■ **PROBLEM TO WORK ON**
Pictures are to be left out. Copy exactly, and only, the lines from the start of the entries below to the line with "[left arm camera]", both included.

Data excerpts:

--- START ---

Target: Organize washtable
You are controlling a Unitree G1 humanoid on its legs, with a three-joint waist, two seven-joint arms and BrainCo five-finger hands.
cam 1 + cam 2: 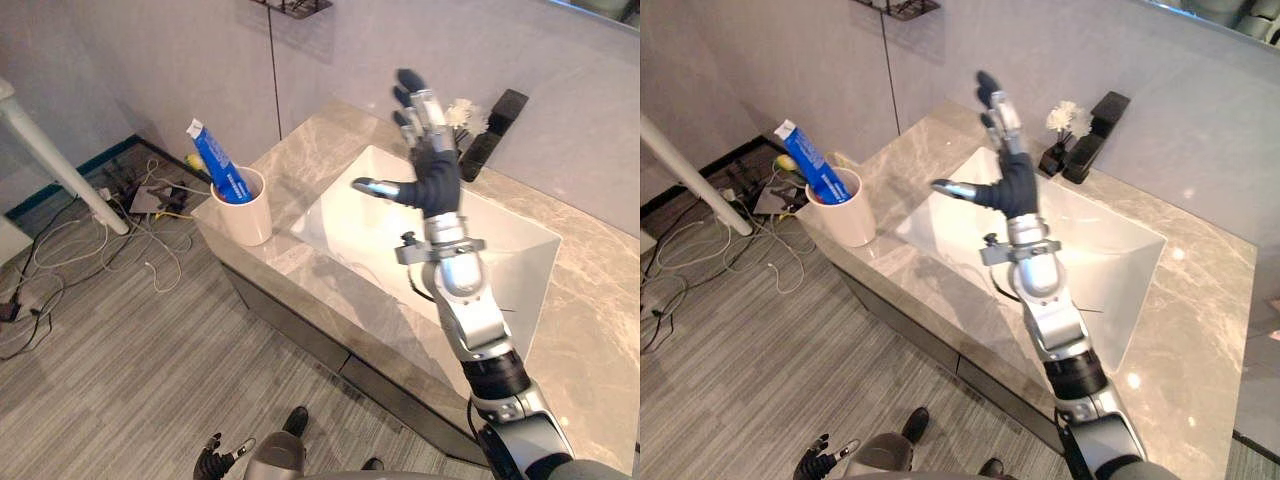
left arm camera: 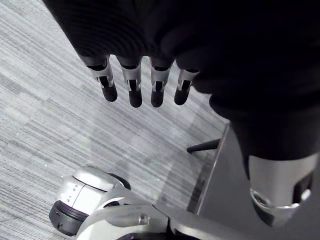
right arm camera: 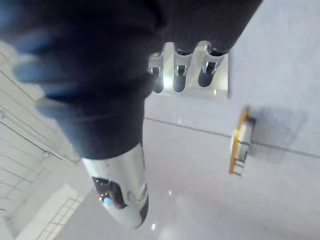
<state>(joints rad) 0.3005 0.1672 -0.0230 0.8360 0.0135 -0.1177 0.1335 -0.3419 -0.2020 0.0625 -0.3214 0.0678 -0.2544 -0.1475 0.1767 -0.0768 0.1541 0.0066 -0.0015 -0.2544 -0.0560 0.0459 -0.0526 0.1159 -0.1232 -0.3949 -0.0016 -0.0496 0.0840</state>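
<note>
Marble counter (image 1: 300, 168) and sink (image 1: 350, 220) fill the right, grey floor (image 1: 110, 370) the left; right hand (image 1: 437, 185) and left hand (image 1: 212, 464) have straight, empty fingers.

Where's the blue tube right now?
In the left eye view, the blue tube stands tilted in the white cup at the counter's left corner. It is left of the sink and apart from the raised right robot hand.

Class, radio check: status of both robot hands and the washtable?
Right robot hand open, empty, raised above white rectangular sink. Left robot hand open, low over grey floor. Blue tube leaning in white round cup, marble counter corner. Nothing blocking.
</note>
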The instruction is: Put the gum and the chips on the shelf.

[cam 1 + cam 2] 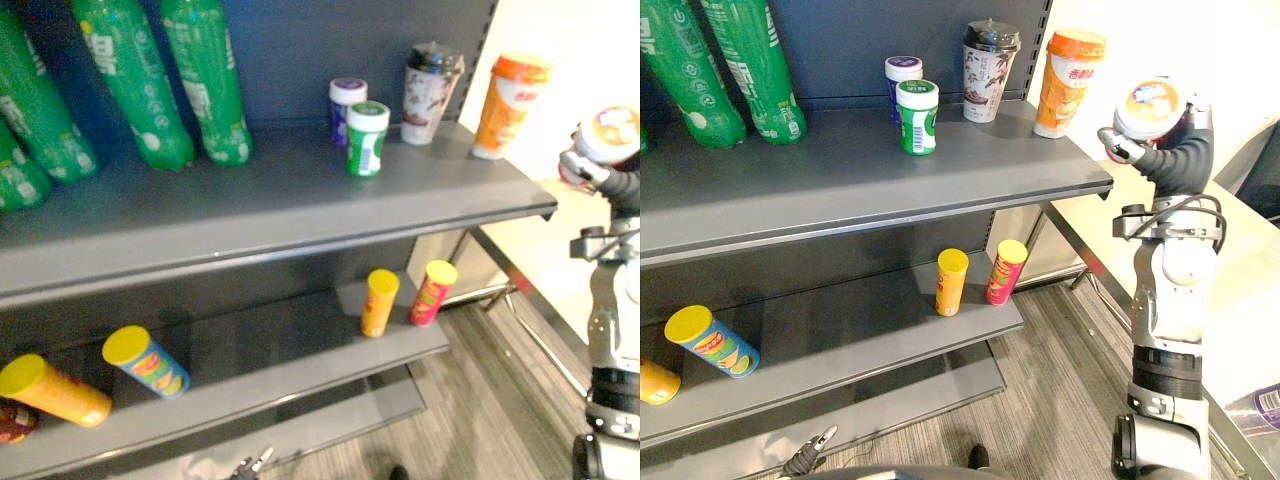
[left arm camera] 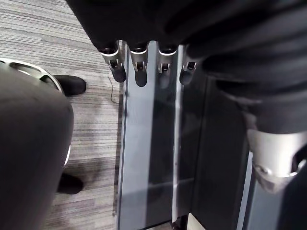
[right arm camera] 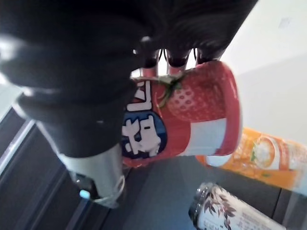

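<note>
**One cup in hand, gum and chips shelved: hazards listed**

One left hand (image 2: pixel 140 72), hanging low by the foot of the rack, fingers straight, nothing in it; no hazard judged.

Four chips cans on the lower shelf (image 1: pixel 890 372): orange can (image 1: pixel 951 281) and pink can (image 1: pixel 1006 270) upright near its right end, just beside each other; blue can (image 1: pixel 712 341) and yellow can (image 1: pixel 55 390) lying slanted at the left; a jolt to the rack would likely roll the lying pair toward the front lip.

One right hand (image 1: pixel 1165 150), raised off the right end of the upper shelf (image 1: pixel 840 180), fingers curled round a strawberry cup (image 3: pixel 196 112) held tilted, lid toward the head camera; the cup is neither gum nor chips, so shelving it would not serve the task; a loosened curl would drop it to the floor; a swing inward could clip the shelf's corner.

One orange cup (image 1: pixel 1068 83), nearest that corner; most likely to be knocked over or off the end by the incoming cup; patterned cup (image 1: pixel 989 72) next to it would follow.

Two gum bottles, green (image 1: pixel 917 117) in front of purple (image 1: pixel 902 80), mid-shelf, almost touching; one tipped would take the other.

Several green bottles (image 1: pixel 140 80) leaning at the back left, well apart from the hand; low risk.
</note>
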You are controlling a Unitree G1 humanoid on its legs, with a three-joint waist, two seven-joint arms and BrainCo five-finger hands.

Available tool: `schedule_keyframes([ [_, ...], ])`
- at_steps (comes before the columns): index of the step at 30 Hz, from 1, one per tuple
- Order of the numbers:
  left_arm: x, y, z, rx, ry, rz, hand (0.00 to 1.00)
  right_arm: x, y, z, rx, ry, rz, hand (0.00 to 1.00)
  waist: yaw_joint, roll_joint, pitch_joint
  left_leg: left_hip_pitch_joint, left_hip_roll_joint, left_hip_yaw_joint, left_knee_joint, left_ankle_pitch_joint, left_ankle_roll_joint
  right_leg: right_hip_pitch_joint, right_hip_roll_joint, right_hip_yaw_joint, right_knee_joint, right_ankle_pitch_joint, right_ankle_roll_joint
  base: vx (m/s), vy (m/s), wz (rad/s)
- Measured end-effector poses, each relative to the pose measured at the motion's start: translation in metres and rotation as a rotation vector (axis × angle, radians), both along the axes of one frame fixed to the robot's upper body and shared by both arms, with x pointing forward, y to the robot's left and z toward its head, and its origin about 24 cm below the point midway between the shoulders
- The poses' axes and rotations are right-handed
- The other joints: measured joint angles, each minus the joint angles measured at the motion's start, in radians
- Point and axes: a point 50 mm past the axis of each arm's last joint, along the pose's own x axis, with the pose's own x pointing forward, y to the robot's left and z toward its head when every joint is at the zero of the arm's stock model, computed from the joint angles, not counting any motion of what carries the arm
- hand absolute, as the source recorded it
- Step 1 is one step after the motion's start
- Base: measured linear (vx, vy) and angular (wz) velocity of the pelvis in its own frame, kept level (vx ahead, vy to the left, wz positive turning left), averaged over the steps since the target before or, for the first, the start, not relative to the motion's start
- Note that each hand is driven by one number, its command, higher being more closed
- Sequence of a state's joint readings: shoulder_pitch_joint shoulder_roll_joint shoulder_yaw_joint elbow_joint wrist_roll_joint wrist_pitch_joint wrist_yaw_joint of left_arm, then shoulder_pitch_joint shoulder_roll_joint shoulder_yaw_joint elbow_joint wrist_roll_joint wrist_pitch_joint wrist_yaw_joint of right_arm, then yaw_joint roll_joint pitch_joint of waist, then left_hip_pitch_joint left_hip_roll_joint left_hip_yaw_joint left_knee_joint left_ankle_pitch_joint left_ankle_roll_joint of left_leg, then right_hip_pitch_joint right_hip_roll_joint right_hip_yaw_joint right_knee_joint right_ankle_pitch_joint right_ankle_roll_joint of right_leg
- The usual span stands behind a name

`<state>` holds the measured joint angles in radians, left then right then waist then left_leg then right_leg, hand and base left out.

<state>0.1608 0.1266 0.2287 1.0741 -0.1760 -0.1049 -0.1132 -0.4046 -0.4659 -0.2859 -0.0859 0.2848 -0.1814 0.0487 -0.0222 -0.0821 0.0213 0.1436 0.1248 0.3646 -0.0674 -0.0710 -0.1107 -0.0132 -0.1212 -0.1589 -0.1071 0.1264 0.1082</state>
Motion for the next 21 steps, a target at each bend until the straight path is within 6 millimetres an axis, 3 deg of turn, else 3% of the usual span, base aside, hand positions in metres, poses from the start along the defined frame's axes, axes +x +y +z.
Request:
schedule_keyframes([
  [9, 0.004, -0.003, 0.0, 0.002, -0.002, -0.035, 0.0, 0.014, 0.034, -0.008, -0.071, 0.068, 0.175, 1.0, 0.002, -0.005, 0.003, 0.0, 0.001, 0.001, 0.001, 0.0, 0.0, 0.001, 0.001, 0.0, 0.0, 0.0, 0.0, 0.0, 0.0, 0.0],
  [21, 0.006, -0.003, 0.0, 0.005, -0.004, -0.034, 0.0, 0.021, 0.065, -0.016, -0.104, 0.134, 0.343, 1.0, 0.006, -0.004, 0.01, 0.0, 0.003, 0.001, 0.003, 0.0, 0.0, 0.002, 0.002, 0.001, 0.0, 0.0, 0.0, 0.0, 0.0, 0.0],
])
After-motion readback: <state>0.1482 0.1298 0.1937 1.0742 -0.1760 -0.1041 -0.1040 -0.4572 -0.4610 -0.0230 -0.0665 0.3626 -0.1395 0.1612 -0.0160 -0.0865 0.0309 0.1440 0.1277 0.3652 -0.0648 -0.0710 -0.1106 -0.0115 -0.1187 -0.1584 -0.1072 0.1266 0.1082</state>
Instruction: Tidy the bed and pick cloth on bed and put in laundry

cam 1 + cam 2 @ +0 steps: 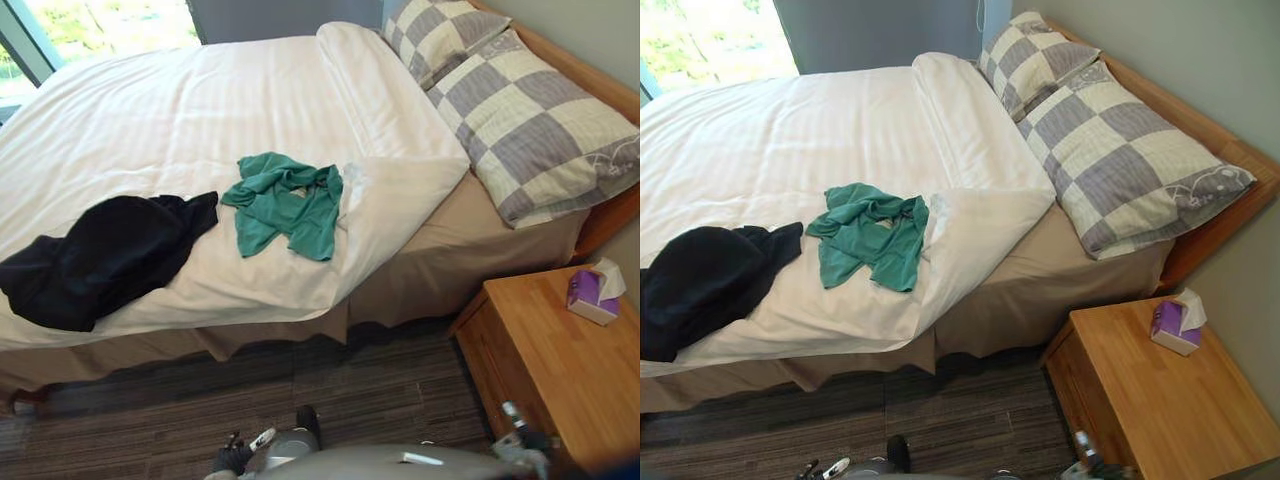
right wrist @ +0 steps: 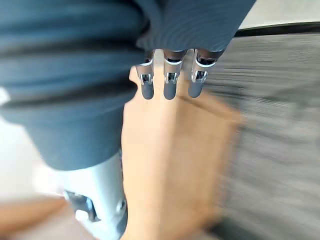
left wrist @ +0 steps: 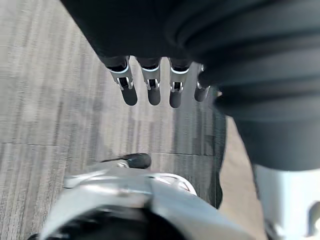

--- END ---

■ **EXERCISE OUTPUT**
Target: Organize washtable
You are controlling a Unitree G1 humanoid on its legs, with a three-joint waist, two seven-joint arms and BrainCo five-finger hands.
cam 1 + cam 2: 
left arm camera: 
right arm camera: 
<state>(joints rad) 0.3005 0.1672 -0.0230 0.8360 0.0135 -0.1177 0.1335 -0.3419 -0.2020 0.0625 -0.3214 0.0678 -0.2544 -0.1475 0.1767 -0.0768 0.1541 0.0066 -0.0015 -0.2544 -0.0560 0.0459 -0.0526 0.1159 -0.1232 -0.3949 -0.0016 -0.0496 0.0840</state>
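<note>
Marble counter (image 1: 300, 168) and sink (image 1: 350, 220) fill the right, grey floor (image 1: 110, 370) the left; right hand (image 1: 437, 185) and left hand (image 1: 212, 464) have straight, empty fingers.

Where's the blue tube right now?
In the left eye view, the blue tube stands tilted in the white cup at the counter's left corner. It is left of the sink and apart from the raised right robot hand.

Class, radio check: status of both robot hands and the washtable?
Right robot hand open, empty, raised above white rectangular sink. Left robot hand open, low over grey floor. Blue tube leaning in white round cup, marble counter corner. Nothing blocking.
</note>
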The instruction is: Put the gum and the chips on the shelf.

[cam 1 + cam 2] 
[left arm camera] 

There's no more to the answer.